Mi hija estaba encantada de tener en brazos a su hermanita recién nacida… hasta que me susurró unas palabras.

Mi hija estaba encantada de tener en brazos a su hermanita recién nacida… hasta que me susurró unas palabras.

Sonrió tan ampliamente que casi se le parten las mejillas.

Los deditos de Lina acunaban a su hermanita, Elsie, como si estuviera practicando sus sueños. Desde mi cama de hospital, la observaba con un velo de agotamiento.

Durante cuatro años, Lina había sido nuestra única hija. Ahora, con Elsie, creía que estábamos completos. Pero entonces, Lina se inclinó hacia la bebé y susurró:

«Ahora tengo con quién guardar secretos». Cuando le pregunté qué quería decir, simplemente sonrió y pidió una galleta.

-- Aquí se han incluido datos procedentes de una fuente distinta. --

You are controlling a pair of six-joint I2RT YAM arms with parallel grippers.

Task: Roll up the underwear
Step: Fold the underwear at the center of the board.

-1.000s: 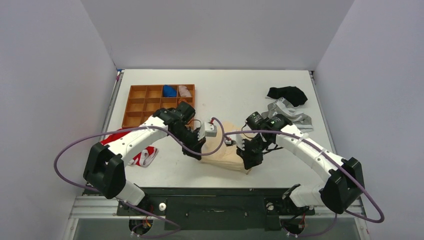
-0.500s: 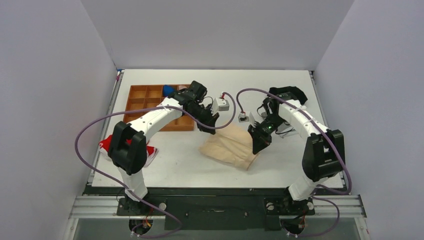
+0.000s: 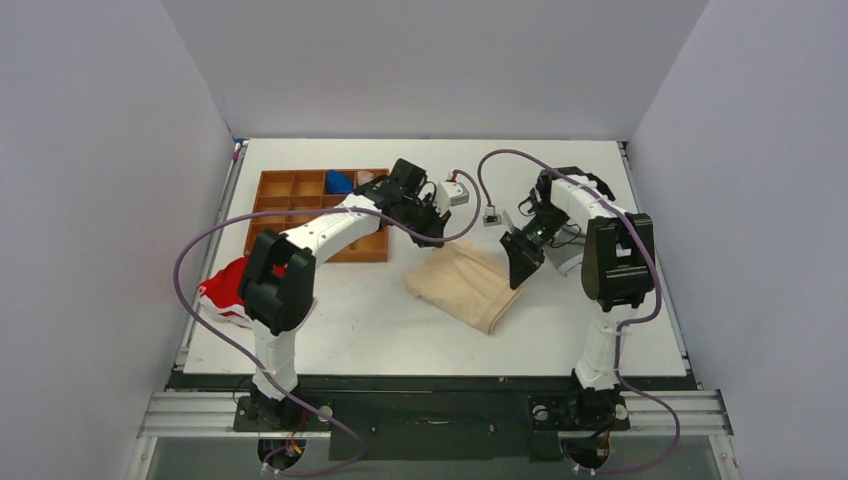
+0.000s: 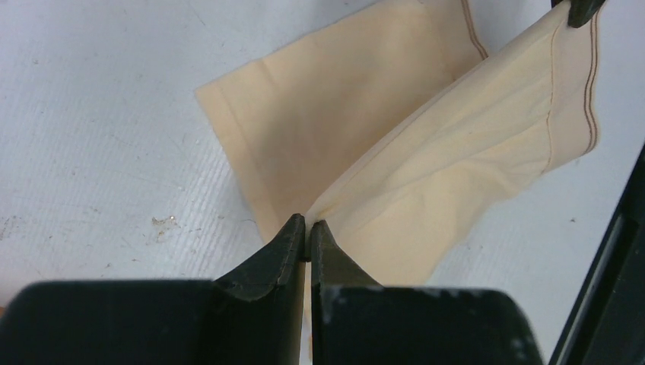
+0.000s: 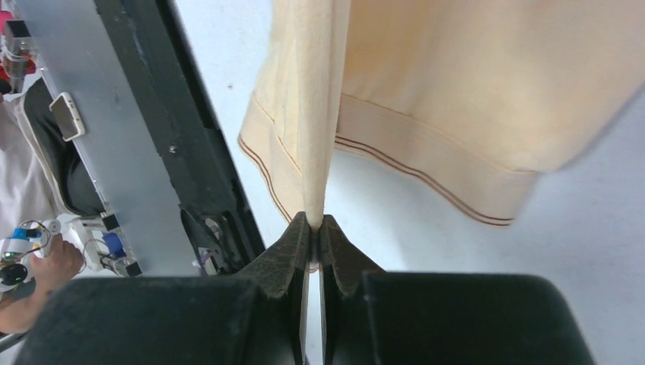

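Cream underwear (image 3: 468,285) lies on the white counter (image 3: 350,320) between the two arms, its near part flat and its far edge raised into a taut ridge. The left gripper (image 4: 306,224) has its jaws pinched shut on one end of that ridge, on the side nearer the orange tray (image 3: 300,215). The right gripper (image 5: 313,222) has its jaws clamped on the other end, by the stitched hem. From overhead the raised edge seems to hang just above the counter. A red garment (image 3: 225,290) lies well apart at the counter's left edge.
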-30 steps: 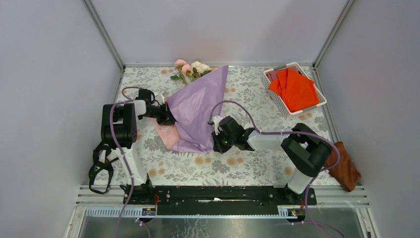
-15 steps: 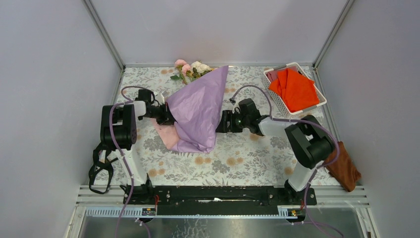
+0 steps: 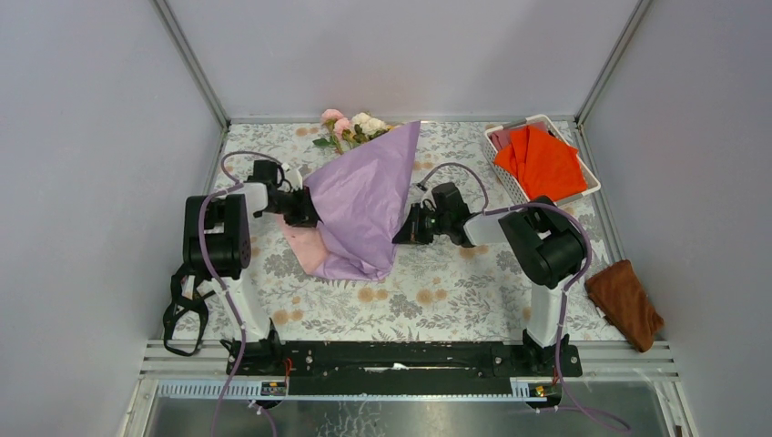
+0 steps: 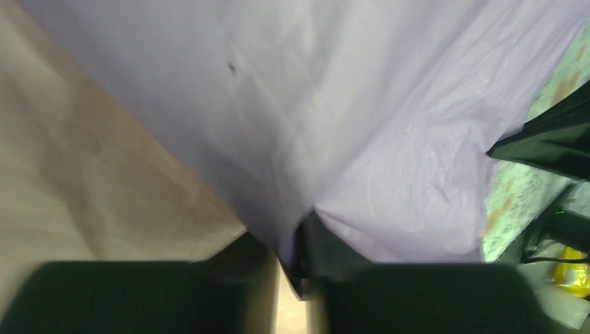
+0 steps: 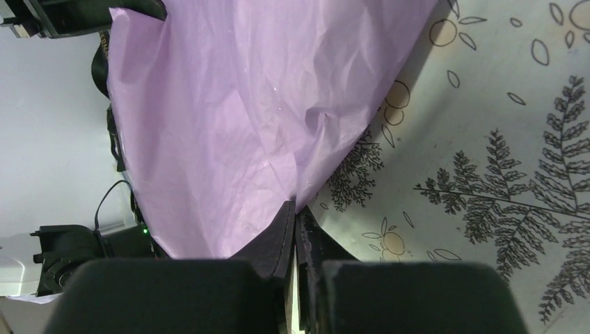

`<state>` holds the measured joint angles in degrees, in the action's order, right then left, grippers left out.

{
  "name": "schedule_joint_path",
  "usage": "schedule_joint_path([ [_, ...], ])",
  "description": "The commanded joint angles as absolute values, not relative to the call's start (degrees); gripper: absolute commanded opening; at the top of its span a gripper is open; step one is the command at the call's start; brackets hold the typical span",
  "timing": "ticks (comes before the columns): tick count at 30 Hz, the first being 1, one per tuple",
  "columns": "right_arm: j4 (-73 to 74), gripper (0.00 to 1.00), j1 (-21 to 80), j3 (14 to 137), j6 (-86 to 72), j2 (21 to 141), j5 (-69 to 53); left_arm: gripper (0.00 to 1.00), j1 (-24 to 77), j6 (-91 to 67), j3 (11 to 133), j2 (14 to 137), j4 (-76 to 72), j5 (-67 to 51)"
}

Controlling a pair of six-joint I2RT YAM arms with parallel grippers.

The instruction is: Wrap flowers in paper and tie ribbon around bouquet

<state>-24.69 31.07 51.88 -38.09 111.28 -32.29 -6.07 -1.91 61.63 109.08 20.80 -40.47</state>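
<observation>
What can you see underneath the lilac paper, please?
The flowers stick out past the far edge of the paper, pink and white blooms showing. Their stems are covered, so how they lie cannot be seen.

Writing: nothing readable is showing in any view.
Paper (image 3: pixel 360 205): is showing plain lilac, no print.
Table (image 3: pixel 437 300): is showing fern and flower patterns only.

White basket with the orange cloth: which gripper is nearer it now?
Right. The right gripper, jaws shut on the right edge of the paper, sits left of the basket. The left gripper pinches its opposite side, farther left.
</observation>
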Motion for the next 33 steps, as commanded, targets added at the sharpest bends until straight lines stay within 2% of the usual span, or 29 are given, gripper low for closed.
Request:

Al principio, pensé que era solo su imaginación. Pero semanas después, la oí decirles a sus muñecas: «No se lo contamos a papá. Es la regla».

«Entonces, un día, en el jardín, le susurró a Elsie: «El monstruo solo viene cuando papá no está en casa». Cuando le pregunté qué aspecto tenía, respondió:

«Grande. Oscuro. Sin rostro. Golpea las ventanas. Se esconde en la cocina.

Preocupada, instalé un monitor para bebés. Una noche, vi a Lina parada en silencio en el pasillo, vigilando la puerta de nuestra habitación. A la mañana siguiente, lo negó.

Registré su habitación y encontré un dibujo: una figura sin rostro detrás de la mesa de la cocina, junto a dos figuras más pequeñas. Debajo:

«No dejes que se la lleve». Habíamos planeado ver a un psicólogo infantil. Pero el día anterior, Lina había desaparecido con Elsie.

Unas horas después, James las encontró en el cobertizo del jardín. Elsie estaba a salvo y Sonido.

Cuando le pregunté a Lina por qué, respondió: «El monstruo dijo que venía». Tuve que ocultarlo.» La psicóloga nos dijo después que Lina mostraba signos de trauma.

Nos quedamos atónitos. Nadie le había hecho daño… o eso creíamos. Más tarde, en el parque, le pregunté amablemente a Lina si el monstruo se parecía a alguien.

Ella respondió: «Huele igual que papá». Hace el mismo ruido que cuando está enojado.» Esa noche confronté a James. Se derrumbó. Durante mi embarazo, había empezado a beber.

Admitió haberle gritado a Lina, incluso haberla abrazado una vez. Pensó que lo había olvidado. No era así. Su miedo había convertido a su padre en un monstruo en su mente.

James se mudó, entró en rehabilitación y se mantuvo sobrio. Lina empezó terapia. Poco a poco, las pesadillas cesaron.

Meses después, me dijo a la hora de dormir: «No necesito guardar secretos». » más.» Fue entonces cuando lo supe: la curación había comenzado.